Assigned task: With the pictures left out, restate exactly the part below that opens with the line containing "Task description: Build" and closes with the line containing "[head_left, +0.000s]".

(Dataset excerpts)
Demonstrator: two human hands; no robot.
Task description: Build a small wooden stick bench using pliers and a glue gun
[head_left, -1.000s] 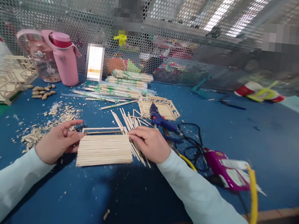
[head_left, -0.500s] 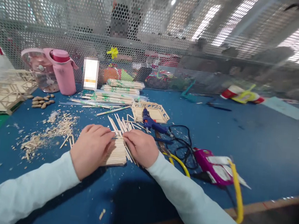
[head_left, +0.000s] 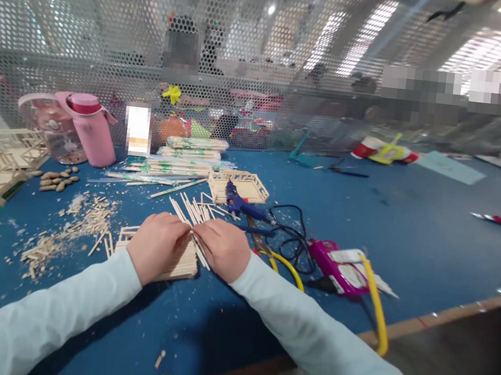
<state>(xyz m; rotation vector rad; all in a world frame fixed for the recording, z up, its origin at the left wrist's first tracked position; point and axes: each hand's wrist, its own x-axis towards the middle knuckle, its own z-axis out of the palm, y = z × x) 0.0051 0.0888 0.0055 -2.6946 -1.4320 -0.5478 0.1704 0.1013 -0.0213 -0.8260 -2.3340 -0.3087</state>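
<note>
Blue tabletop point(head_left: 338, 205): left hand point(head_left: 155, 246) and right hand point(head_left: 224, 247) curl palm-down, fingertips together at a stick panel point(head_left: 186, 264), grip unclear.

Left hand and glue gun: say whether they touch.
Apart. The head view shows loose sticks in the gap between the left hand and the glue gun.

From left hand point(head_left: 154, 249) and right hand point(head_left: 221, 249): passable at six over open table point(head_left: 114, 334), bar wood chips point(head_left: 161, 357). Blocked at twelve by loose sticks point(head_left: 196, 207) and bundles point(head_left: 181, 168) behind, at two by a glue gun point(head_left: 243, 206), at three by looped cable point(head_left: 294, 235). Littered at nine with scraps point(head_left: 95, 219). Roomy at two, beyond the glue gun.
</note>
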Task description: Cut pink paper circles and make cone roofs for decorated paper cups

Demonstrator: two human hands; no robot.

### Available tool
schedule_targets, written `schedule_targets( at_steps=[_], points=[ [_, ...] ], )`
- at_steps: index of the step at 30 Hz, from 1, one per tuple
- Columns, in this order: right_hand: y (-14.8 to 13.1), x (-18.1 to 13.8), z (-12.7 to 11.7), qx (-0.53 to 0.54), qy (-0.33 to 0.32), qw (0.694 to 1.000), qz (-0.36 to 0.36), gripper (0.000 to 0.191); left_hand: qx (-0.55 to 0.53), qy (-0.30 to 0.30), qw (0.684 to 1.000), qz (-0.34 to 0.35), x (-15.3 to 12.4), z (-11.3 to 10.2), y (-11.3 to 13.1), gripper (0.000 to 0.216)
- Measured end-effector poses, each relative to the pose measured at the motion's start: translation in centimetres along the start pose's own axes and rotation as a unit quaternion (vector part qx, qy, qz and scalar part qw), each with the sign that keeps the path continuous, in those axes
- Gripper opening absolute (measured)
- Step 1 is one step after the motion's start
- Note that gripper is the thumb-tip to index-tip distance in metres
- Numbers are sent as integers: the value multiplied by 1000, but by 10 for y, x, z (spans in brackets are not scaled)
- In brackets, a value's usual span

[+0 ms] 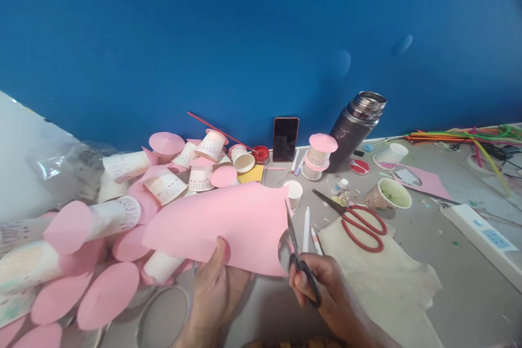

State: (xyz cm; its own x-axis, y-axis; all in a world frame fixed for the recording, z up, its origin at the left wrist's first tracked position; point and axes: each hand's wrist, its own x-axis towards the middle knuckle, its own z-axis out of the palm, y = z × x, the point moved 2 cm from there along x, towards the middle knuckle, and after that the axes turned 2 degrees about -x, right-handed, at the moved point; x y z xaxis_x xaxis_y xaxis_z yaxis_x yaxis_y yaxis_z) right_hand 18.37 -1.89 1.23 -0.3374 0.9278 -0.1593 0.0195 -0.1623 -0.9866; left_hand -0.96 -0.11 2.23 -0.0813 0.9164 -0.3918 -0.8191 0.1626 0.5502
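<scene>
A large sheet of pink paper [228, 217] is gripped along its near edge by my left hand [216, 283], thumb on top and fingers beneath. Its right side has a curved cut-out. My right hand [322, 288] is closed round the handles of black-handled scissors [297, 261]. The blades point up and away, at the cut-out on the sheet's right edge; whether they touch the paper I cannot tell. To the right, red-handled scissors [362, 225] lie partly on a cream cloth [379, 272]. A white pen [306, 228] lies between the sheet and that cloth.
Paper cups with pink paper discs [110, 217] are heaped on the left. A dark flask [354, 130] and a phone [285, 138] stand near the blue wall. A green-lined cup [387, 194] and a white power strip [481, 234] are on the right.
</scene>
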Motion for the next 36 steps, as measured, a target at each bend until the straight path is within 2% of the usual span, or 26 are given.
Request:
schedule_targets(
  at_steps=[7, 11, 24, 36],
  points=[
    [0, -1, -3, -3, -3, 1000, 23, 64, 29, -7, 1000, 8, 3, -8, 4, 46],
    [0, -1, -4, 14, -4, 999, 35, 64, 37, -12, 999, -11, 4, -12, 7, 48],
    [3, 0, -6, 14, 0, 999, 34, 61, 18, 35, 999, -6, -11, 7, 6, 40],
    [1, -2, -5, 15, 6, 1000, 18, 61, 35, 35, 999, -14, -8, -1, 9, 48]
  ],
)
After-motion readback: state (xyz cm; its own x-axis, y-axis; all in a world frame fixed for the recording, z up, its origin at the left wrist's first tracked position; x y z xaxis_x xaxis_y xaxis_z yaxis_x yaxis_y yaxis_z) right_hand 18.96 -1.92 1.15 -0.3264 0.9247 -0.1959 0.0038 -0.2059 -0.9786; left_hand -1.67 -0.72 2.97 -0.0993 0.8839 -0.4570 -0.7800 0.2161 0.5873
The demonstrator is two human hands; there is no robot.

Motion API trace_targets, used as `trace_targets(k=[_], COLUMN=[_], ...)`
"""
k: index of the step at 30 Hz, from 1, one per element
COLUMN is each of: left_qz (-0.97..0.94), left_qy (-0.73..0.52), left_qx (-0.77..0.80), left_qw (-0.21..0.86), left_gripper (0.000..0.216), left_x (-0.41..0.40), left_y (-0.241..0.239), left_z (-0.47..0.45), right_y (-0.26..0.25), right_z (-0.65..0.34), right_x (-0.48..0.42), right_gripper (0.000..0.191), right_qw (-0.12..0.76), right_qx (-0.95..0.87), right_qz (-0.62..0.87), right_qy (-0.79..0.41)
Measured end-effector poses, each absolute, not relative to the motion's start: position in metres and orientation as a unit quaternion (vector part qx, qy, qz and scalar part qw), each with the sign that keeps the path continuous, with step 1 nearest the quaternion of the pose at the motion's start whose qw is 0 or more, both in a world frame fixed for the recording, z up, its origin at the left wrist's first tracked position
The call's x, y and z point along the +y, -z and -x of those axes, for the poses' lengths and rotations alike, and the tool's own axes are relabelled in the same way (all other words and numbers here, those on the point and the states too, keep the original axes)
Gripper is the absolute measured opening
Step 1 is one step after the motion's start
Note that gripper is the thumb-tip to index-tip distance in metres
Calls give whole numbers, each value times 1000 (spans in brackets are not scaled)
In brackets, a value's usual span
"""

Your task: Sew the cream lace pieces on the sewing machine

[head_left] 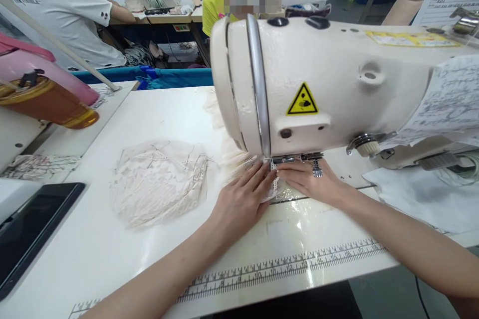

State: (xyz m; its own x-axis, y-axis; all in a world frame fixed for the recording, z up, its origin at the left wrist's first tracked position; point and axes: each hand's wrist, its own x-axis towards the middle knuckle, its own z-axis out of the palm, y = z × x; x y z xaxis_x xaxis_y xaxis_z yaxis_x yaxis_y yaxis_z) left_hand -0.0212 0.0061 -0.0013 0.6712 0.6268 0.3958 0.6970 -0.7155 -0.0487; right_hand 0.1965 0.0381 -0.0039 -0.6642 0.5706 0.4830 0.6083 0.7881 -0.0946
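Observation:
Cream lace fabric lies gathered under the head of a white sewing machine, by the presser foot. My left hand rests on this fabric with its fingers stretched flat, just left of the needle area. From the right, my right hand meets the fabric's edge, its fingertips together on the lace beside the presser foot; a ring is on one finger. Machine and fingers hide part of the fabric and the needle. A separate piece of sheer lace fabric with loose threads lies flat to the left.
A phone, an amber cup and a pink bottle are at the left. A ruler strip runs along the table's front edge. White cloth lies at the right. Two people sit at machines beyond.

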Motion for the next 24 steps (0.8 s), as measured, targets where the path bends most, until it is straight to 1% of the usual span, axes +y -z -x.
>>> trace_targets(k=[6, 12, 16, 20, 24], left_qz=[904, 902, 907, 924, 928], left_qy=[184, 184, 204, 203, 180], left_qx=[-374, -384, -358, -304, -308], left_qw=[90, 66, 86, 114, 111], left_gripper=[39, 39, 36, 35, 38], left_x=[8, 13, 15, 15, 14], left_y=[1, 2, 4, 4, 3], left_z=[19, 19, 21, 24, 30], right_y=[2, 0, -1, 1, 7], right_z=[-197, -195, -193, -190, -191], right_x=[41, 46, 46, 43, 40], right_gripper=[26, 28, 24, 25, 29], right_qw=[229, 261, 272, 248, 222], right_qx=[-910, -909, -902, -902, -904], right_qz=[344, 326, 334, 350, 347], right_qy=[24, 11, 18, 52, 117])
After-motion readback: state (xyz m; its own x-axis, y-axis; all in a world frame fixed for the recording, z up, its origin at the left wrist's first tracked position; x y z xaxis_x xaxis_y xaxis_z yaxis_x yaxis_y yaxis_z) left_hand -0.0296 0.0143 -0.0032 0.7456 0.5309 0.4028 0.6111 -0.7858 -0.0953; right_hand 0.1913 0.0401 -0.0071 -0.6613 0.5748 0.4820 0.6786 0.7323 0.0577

Your response:
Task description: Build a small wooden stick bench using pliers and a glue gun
[head_left, -1.000s] 
[head_left, -0.500s] 
[head_left, +0.000s] 

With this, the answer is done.